Transcribe the listing below from its opening line up to and including the line that contains "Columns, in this"; reproduce nothing else.

── Given information

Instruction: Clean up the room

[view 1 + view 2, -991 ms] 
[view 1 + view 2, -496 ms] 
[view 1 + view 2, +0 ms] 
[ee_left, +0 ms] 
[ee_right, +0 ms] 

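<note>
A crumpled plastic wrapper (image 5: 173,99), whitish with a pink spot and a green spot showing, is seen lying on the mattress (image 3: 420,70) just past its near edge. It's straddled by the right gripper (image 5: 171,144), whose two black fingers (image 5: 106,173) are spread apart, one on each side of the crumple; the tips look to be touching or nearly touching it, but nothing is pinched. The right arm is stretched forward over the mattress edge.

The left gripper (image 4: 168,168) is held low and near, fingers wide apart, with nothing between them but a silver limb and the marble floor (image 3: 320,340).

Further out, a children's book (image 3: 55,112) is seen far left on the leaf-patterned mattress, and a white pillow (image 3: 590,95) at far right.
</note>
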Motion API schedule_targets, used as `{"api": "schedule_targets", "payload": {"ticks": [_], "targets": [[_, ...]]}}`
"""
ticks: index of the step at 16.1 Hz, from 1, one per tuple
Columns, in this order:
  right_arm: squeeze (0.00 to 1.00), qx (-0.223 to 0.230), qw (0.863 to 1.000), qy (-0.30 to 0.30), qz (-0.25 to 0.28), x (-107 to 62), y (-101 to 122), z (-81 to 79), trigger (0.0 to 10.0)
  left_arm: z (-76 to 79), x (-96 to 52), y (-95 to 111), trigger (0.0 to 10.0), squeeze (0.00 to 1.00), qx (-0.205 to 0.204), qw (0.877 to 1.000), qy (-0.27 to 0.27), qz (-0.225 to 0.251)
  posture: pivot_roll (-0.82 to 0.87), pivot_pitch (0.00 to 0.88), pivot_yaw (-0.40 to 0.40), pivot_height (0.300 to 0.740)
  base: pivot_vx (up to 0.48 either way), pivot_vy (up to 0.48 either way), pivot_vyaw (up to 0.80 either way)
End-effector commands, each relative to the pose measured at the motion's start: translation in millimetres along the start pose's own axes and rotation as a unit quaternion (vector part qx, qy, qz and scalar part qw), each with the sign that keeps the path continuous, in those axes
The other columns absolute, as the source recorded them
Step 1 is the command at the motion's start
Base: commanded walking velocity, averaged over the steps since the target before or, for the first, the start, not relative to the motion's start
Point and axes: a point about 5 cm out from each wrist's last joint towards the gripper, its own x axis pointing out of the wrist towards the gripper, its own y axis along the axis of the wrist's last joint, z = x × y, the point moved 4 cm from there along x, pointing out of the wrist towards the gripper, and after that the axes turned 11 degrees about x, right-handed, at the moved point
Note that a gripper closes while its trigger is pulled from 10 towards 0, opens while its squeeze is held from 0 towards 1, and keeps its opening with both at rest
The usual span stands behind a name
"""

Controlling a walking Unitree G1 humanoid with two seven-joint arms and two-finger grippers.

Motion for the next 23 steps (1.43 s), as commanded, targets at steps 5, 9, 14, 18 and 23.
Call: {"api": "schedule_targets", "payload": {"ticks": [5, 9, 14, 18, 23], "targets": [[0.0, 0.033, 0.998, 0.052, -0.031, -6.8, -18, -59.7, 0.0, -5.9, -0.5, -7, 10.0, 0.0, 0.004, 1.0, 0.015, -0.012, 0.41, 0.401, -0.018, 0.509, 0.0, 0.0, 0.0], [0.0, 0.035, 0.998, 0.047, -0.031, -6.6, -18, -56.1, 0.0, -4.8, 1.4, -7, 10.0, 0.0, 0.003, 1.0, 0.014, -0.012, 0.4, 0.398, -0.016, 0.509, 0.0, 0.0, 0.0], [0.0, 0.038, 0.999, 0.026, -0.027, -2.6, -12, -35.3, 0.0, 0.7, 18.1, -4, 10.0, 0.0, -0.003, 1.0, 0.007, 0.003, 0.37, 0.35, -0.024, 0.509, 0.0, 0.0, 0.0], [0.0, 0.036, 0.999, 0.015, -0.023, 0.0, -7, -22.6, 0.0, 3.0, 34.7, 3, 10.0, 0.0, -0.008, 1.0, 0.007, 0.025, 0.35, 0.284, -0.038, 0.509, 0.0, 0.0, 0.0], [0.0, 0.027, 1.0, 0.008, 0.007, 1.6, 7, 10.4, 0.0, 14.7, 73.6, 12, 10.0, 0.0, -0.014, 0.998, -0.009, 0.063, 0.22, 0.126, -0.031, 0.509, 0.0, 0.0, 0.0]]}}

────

* Task output *
Instruction: Clean up the room

[view 1 + view 2, -991 ms] 
[view 1 + view 2, -496 ms] 
[view 1 + view 2, +0 ms] 
[ee_left, +0 ms] 
[ee_right, +0 ms] 

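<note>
A crumpled plastic wrapper (image 5: 173,99), whitish with a pink spot and a green spot showing, is seen lying on the mattress (image 3: 420,70) just past its near edge. It's straddled by the right gripper (image 5: 171,144), whose two black fingers (image 5: 106,173) are spread apart, one on each side of the crumple; the tips look to be touching or nearly touching it, but nothing is pinched. The right arm is stretched forward over the mattress edge.

The left gripper (image 4: 168,168) is held low and near, fingers wide apart, with nothing between them but a silver limb and the marble floor (image 3: 320,340).

Further out, a children's book (image 3: 55,112) is seen far left on the leaf-patterned mattress, and a white pillow (image 3: 590,95) at far right.
</note>
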Motion API schedule_targets, used as `{"api": "schedule_targets", "payload": {"ticks": [_], "targets": [[_, ...]]}}`
"""
ticks: index of the step at 16.1 Hz, from 1, one per tuple
Columns, in this order:

The answer stands, and there is nothing more to add.